The invention has been made under the above circumstances. It is an object of the present invention to provide a method of arranging non-magnetic substances capable of arranging non-magnetic particles very easily and cost effectively, being applied to technical fields of micro grinding work, micro component assembly, and micro decorating work, and being easy to control the arrangement interval between non-magnetic particle chains.
In order to achieve the above object of the invention, there is provided a method of arranging non-magnetic substances, comprising the steps of: coating a magnetic fluid mixed with the non-magnetic substances on a surface of a magnetic recording medium recorded with a magnetic pattern; and applying a uniform d.c. magnetic field or an a.c. magnetic field superposed upon the d.c. magnetic field to the surface of the magnetic recording medium to form the non-magnetic substances in an in-plane of the magnetic recording medium or cubically on the magnetic recording medium.
FIGS. 1A, 1B and 1C are diagrams illustrating the processes of arranging non-magnetic particles.
FIG. 2 is a diagram illustrating a distribution state of non-magnetic particles when an external magnetic field is not applied.
FIGS. 3A and 3B are diagrams illustrating a distribution state of non-magnetic particles when an external magnetic field is applied along an in-plane direction of a substrate.
FIGS. 4A and 4B are schematic diagrams illustrating a distribution state of non-magnetic particles when a magnetic recording medium is used.
FIG. 5 is a microscopic photograph showing an in-plane arrangement of diamond particles according to a conventional technique.
FIG. 6 is a microscopic photograph showing an in-plane arrangement of diamond particles according to the present invention.
FIG. 7 is a microscopic photograph enlarging the microscopic photograph shown in FIG. 6.
FIG. 8 is a microscopic photograph as a dark field image of the microscopic photograph shown in FIG. 6.
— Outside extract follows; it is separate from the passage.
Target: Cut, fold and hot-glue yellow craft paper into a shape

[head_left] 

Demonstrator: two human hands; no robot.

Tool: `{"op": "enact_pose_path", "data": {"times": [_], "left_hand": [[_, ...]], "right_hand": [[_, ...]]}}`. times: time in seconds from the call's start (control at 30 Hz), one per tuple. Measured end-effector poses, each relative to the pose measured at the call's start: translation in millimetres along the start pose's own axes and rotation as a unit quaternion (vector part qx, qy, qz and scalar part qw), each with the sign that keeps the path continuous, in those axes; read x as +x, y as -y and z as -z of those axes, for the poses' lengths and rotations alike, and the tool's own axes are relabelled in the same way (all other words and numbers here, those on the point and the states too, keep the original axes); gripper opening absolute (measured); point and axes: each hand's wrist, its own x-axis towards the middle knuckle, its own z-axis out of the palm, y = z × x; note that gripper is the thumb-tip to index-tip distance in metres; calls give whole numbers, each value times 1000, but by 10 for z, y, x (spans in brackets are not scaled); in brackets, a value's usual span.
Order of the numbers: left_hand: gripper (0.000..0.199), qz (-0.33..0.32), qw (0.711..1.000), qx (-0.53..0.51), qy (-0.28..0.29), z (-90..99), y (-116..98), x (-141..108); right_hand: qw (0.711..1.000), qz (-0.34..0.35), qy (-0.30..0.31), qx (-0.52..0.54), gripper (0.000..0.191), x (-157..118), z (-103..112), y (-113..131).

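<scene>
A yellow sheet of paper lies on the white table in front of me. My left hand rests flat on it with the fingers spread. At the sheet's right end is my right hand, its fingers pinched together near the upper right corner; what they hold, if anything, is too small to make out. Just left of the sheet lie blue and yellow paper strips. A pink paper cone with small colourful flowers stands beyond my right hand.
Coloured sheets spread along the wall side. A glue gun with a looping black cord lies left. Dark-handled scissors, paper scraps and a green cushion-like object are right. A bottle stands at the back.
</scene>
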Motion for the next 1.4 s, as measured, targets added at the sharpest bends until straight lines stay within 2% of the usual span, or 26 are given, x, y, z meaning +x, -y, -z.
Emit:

FIG. 9 is a microscopic photograph showing another in-plane arrangement of diamond particles according to the present invention.
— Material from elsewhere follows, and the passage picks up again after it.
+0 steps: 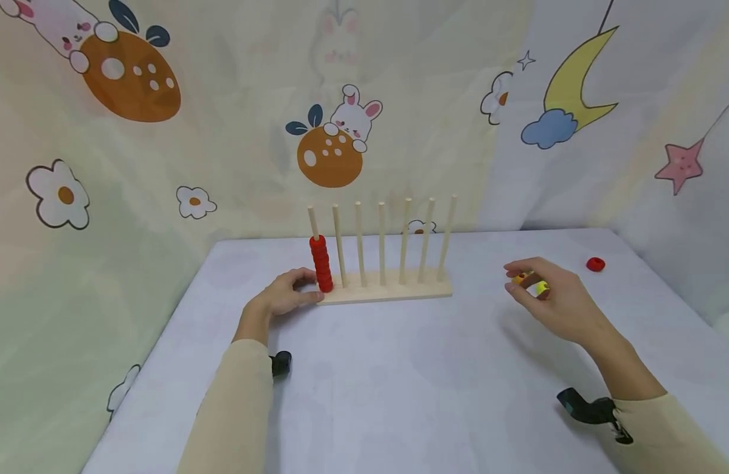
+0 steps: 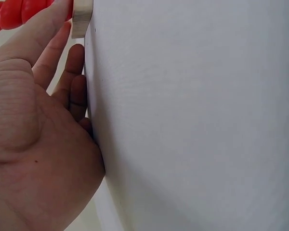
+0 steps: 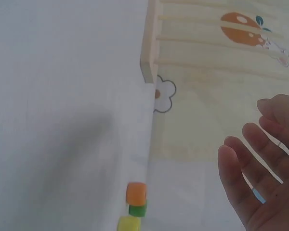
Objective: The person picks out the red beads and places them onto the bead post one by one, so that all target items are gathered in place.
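Observation:
A wooden peg rack (image 1: 388,291) with several upright pegs stands at the back of the table. Red beads (image 1: 321,263) are stacked on its leftmost peg; the other pegs are bare. My left hand (image 1: 283,293) holds the left end of the base, thumb in front and fingers behind. To the right, my right hand (image 1: 553,297) hovers over the table with loosely bent fingers and nothing in its grasp. Behind those fingers shows a yellow bead (image 1: 542,288). In the right wrist view, an orange bead (image 3: 136,194), a green bead (image 3: 137,211) and a yellow one lie close together.
A single red bead (image 1: 595,264) lies on the table beyond the right hand. The white tabletop (image 1: 400,382) runs back to a patterned cloth backdrop (image 1: 246,145). Black wrist devices stick out by both sleeves.

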`<state>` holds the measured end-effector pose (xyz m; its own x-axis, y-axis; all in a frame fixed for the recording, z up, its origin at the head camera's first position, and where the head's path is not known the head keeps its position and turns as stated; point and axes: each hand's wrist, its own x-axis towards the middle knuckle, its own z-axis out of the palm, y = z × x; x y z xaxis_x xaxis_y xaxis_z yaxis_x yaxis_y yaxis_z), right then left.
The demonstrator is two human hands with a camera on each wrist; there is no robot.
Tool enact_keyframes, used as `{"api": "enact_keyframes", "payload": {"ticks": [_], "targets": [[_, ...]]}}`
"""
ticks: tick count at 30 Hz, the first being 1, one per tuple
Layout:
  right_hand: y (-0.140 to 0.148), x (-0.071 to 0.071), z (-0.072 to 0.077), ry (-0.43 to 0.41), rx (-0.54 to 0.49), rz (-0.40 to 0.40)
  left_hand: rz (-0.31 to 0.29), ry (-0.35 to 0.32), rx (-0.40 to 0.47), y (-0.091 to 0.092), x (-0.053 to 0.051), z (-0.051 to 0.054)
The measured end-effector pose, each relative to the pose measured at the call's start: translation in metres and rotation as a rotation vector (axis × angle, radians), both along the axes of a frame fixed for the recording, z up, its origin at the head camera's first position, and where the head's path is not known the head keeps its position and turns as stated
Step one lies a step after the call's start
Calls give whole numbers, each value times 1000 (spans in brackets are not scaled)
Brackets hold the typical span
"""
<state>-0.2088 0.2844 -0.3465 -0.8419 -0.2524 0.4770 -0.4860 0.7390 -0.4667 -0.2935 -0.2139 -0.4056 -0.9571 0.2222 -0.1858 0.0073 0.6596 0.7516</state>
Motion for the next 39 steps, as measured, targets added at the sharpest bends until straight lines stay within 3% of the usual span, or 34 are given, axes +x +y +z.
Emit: {"api": "enact_keyframes", "payload": {"ticks": [10, 19, 28, 33, 39], "targets": [[47, 7, 20, 28, -54, -137, -19, 7, 1, -2, -3, 5], [74, 2, 5, -7, -106, -184, -26, 9, -17, -2, -7, 5], [93, 0, -9, -59, -60, -277, -20, -14, -14, 1, -5, -2], [104, 3, -12, -56, -37, -317, -31, -27, -9, 4, -3, -5], [108, -6, -12, -72, -27, -338, -16, -29, -26, -3, 1, -3]]}}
FIG. 10 is a microscopic photograph showing a cubic arrangement of diamond particles according to the present invention.
FIG. 11 is a microscopic photograph enlarging the microscopic photograph shown in FIG. 10.
An embodiment of the invention will be described with reference to the accompanying drawings. First, the principle of a non-magnetic particle arrangement method will be described. As shown in FIGS. 1A to 1C, non-magnetic particles 1 to be arranged are mixed with a magnetic fluid 2 to form a mixed fluid 3 (FIG. 1A), and the mixed fluid 3 is coated on the surface 5 of a substrate 4 (FIG. 1B). The surface 5 of the substrate 4 is a flat surface or a curved surface and is constituted of a magnetic recording medium recorded with a magnetic pattern. Next, a uniform and horizontal d.c. magnetic field H in parallel to the surface 5 of the substrate 4 is externally applied to the surface 5 of the substrate (FIG. 1C).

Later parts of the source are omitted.